Pero no se ha caminado hacia un examen más atento de los
procedimientos, se ha ido hacia la liquidación del proyecto de sociedad con el
que se identificaba un partido, con el cual uno se adhería o no. Yendo más al
fondo, la preeminencia que se daba al programa de sociedad respecto del de la
persona, llegando hasta negar la especificidad, indujo por primera vez al movimiento
del 68 a poner el acento en la persona, incluso dando mayor responsabilidad a
la persona que al partido o la sociedad. Muy raramente un partido socialista o
comunista ha visto surgir de golpe a sus líderes carismáticos como sí ha
sucedido con los grupos extraparlamentarios de los años 70. Una parte de la,
por otro lado transitoria, simpatía suscitada por Mario Segni venía de este
tipo de argumentos. A través del proyecto, de la idea, de la ideología, los que
cuentan son él o ella, amados y respetados o censurables o castigables. Hemos
llegado al extremo de los vicios de la democracia representativa.

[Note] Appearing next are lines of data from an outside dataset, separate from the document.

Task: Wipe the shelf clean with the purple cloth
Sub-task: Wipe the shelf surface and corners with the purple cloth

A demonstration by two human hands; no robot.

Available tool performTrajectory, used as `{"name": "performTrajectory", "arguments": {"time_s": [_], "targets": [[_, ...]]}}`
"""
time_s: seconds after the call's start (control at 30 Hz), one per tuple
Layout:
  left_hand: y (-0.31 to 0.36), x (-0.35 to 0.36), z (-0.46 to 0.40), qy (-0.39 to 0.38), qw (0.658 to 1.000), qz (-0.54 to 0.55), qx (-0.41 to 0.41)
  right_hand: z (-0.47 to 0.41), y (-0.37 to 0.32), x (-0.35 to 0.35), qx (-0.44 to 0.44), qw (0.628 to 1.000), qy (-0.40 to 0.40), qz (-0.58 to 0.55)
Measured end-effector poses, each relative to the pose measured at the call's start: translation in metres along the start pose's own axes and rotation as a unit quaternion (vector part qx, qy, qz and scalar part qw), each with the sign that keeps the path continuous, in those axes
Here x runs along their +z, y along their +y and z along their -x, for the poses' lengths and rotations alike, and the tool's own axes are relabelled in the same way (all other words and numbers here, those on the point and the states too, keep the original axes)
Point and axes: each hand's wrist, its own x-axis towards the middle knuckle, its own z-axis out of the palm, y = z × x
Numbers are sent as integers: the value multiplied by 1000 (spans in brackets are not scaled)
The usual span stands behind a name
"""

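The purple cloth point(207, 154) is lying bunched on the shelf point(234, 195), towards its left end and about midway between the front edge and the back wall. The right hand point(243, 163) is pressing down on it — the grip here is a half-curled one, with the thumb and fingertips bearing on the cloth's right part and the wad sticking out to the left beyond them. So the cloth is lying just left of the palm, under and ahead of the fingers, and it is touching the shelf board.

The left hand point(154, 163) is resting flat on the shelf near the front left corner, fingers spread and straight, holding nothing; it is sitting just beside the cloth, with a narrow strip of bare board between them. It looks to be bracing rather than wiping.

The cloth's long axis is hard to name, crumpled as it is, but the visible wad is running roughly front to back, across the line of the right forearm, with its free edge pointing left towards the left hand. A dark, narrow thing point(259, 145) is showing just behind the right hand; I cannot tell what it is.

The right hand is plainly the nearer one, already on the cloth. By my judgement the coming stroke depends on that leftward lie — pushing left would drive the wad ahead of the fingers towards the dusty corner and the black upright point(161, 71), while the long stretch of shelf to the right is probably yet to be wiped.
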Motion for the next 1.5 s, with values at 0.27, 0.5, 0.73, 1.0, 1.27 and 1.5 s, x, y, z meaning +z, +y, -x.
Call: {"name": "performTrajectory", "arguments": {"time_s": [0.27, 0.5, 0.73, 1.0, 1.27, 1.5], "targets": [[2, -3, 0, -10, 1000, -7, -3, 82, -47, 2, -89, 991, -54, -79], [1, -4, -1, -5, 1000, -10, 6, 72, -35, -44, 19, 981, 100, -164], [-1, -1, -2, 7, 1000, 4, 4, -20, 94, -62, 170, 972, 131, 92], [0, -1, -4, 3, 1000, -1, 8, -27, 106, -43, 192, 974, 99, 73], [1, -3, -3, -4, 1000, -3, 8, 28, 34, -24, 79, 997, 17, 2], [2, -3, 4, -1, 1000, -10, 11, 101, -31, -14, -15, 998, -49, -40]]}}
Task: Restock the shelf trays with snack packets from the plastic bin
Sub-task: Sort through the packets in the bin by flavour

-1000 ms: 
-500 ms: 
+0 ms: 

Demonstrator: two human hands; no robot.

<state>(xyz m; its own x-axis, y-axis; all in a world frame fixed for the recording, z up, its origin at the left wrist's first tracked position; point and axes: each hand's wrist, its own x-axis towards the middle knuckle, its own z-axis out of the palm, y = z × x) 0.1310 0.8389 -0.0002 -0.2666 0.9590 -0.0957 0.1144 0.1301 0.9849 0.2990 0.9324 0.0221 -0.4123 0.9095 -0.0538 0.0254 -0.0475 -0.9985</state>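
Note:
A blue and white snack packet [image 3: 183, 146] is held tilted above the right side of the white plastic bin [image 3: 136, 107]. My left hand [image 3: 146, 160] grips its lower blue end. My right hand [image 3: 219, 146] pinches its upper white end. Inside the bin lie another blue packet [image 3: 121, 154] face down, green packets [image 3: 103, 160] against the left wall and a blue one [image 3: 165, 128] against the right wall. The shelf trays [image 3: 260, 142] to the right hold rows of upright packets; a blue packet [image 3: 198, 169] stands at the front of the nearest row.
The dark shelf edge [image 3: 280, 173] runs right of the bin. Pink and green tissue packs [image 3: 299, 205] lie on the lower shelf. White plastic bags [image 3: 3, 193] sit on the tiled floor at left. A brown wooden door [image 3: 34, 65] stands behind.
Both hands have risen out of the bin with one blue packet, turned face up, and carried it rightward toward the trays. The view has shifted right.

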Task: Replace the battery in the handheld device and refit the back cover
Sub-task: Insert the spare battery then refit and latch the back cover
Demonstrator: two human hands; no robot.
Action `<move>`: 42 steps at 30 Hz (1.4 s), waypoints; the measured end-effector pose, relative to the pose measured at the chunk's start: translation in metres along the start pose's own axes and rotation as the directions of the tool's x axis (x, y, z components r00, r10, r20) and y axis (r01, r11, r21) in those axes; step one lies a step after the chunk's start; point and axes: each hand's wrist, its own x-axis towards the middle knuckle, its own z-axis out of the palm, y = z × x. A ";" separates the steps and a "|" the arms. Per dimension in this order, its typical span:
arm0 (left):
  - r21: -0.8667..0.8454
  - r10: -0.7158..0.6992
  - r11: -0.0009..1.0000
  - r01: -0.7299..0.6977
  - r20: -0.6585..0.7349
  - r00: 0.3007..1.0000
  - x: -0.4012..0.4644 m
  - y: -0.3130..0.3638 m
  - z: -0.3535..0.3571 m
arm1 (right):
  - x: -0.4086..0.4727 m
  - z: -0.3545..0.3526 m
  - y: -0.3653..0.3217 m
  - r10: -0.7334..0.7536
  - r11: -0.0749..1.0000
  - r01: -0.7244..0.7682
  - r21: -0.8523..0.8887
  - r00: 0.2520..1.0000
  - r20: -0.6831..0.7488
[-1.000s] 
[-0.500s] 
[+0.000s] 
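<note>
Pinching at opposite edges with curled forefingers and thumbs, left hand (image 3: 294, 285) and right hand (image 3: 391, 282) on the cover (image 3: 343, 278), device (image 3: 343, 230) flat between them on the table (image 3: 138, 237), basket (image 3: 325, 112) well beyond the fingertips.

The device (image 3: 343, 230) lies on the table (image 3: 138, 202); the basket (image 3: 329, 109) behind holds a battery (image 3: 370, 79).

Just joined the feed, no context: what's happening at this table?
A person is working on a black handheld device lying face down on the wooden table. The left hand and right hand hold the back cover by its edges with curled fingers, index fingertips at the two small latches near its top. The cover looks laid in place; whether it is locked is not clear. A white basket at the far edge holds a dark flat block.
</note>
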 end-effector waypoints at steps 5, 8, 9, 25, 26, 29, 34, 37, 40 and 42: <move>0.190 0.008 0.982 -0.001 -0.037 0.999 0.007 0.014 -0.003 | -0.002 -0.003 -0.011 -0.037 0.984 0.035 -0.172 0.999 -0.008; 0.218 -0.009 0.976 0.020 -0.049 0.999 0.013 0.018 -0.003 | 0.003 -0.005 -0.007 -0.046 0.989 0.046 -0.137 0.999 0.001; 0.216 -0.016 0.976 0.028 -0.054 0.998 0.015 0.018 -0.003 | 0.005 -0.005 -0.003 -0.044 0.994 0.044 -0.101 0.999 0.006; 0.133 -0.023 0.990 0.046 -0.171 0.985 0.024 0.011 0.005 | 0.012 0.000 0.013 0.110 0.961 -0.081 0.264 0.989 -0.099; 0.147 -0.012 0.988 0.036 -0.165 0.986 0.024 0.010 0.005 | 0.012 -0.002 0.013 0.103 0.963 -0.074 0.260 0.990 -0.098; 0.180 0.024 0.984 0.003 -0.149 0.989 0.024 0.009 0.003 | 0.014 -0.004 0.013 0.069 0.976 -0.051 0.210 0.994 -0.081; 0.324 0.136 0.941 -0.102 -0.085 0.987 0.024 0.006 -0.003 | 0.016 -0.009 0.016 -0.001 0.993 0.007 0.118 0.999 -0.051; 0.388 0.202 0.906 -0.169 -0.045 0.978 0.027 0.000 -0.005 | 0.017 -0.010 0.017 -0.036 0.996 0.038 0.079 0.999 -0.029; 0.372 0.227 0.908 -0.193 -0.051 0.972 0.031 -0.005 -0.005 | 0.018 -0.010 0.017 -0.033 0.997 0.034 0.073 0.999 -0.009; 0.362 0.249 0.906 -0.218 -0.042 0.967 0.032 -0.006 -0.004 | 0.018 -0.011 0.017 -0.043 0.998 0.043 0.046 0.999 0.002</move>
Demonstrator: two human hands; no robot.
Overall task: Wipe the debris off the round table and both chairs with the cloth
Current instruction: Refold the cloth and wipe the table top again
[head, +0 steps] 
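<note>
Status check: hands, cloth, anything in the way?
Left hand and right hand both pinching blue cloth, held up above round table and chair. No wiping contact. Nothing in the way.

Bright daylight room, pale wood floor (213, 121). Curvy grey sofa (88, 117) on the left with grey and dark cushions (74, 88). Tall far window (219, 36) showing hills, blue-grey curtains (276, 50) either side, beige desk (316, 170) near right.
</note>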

La crítica a la forma partido ha llevado al añadido
innecesario de algo que ni es el yo ni es el nosotros de un perímetro social
sino un personaje construido en gran medida en el imaginario y expresión más de
sensaciones y emociones que de un razonar sobre conceptos bien examinados,
pensados y repensados.
Que en Italia esta demonización de la política haya llevado
a todo el parlamento a entregarse a la “tecnicidad” en el gobierno, a poner en
primer lugar las cifras, bajo el control de los parámetros europeos, no puede
por tanto sorprender. Es el recíproco de la opinión, una política
exclusivamente contable y monetaria: ¿qué cosa es más indiscutible que un
equilibrio presupuestario? Si esto lleva consigo el desmantelamiento de los
servicios que ayudan a vivir, a desplazarse o a curarse a los menos
afortunados, y a todos los jóvenes a estudiar, no es cosa que esté relacionada
con las matemáticas y con el saldo final tras la resta. Sumas en los ingresos
en el presupuesto público hay pocas en Europa, como documentaba Mario Pianta. Si lo que se ha sustraído a
lo público se cede a bajo precio a lo privado esto, desde unos objetivos
contables, puede parecer incluso un enriquecimiento de lo público, confundido
con el estado. La densidad de las vidas, el poco espacio que queda para la
salud y el descanso, el retroceso cultural no son léxico de un presupuesto y no
tienen nada que ver con su cualidad “técnica”. Otra idea de la política, en
relación con esta innovación, es la que la está disolviendo en lo efímero de
las imágenes o en lo abstracto de la contabilidad.